Berlin. Die deutschen Sicherheitsbehörden haben keine konkreten Hinweise auf bevorstehende Terroranschläge in Deutschland. Dies hob Innen-Staatssekretär August Hanning am Donnerstag in Berlin hervor, nachdem er sich mit den Spitzen von Bundesnachrichtendienst, Bundeskriminalamt, Verfassungsschutz und Technischem Hilfswerk getroffen hatte.
Hanning wiederholte allerdings zugleich eine Einschätzung, die das Innenministerium seit Jahresbeginn gebetsmühlenartig vorträgt: Deutschland befinde sich im Fadenkreuz des internationalen Terrorismus. Gewaltbereite Islamisten könnten versuchen, durch einen Anschlag in Deutschland oder gegen Deutsche im Ausland die öffentliche Meinung zu beeinflussen, damit die Unterstützung für den Einsatz der Bundeswehr in Afghanistan weiter schwindet.

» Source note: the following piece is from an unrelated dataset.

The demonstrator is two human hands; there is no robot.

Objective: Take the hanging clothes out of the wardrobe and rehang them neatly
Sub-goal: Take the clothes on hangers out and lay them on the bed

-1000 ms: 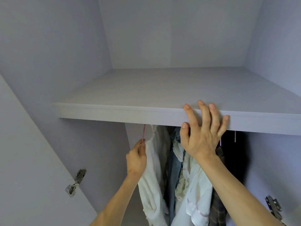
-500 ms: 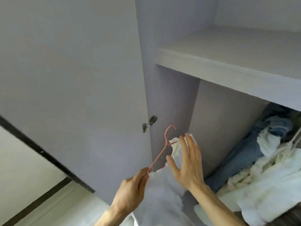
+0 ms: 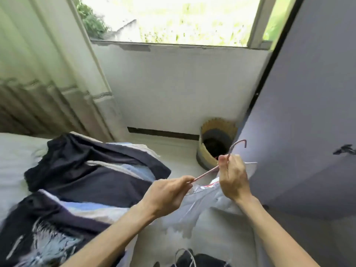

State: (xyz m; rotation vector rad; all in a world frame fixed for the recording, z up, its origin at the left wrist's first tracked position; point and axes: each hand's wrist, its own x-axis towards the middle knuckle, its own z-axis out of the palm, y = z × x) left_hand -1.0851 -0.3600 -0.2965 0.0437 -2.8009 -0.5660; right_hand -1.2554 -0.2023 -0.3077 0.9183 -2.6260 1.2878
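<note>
A pink hanger [image 3: 206, 172] bearing a white garment [image 3: 208, 201] is gripped by the left hand [image 3: 167, 191] and right hand [image 3: 234, 180]; dark clothes [image 3: 92, 170] are laid on the bed [image 3: 13, 151]; rehanging is judged outstanding.

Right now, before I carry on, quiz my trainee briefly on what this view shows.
1. True or false: the pink hanger hangs from a rail.
2. Which hand has its grip just below the hanger's hook? A) left hand B) right hand C) neither
3. Fill in: on the floor beside the wardrobe door stands a woven ____.
Key: 1 false, both hands hold it up, the white garment hanging below; 2 B, the left hand pinches an arm of it; 3 basket.
</note>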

Seit Januar beobachten hiesige Sicherheitsbehörden einen steilen Anstieg von "Reisebewegungen" in das afghanisch-pakistanische Grenzgebiet. Etwa 50 gewaltbereite Islamisten aus Deutschland, so die Befürchtung, bereiteten eine Reise in diese Region vor, um dort Terrorcamps zu durchlaufen und sich so auf mögliche Anschläge vorzubereiten.
Gleichzeitig haben BND, BKA und Verfassungsschutz eine wachsende Zahl von Drohvideos im Internet registriert, die klare Bezüge zu Deutschland aufweisen. Entweder werden diese Terrorbotschaften mit deutschen Untertiteln versehen oder sogar im besten Deutsch vorgetragen. Insgesamt habe das "Summen im Bienenkorb zugenommen", bilanzierte ein Sicherheitsexperte. Das soll heißen, in der Islamistenszene werde viel über angebliche Anschlagspläne gemunkelt.
Anschläge in Madrid als Vorbild
Im Bundesinnenministerium gibt es deshalb seit geraumer Zeit die Sorge, islamistische Terroristen könnten insbesondere im Vorfeld der Bundestagswahl einen Anschlag begehen, um den Abzug der deutschen Truppen aus Afghanistan zu erreichen.
Als Vorbild, so diese Überlegung, gilt ein Anschlag am 11. März 2004 in Madrid. Damals waren zehn Sprengsätze in spanischen Vorortzügen explodiert und hatten knapp 200 Fahrgäste getötet. Bei der drei Tage später folgenden Parlamentswahl gewann überraschend klar der Sozialist José Luis Rodríguez Zapatero, der für einen Abzug aus Afghanistan eingetreten war. Staatssekretär Hanning sieht die Behörden allerdings "gut gewappnet".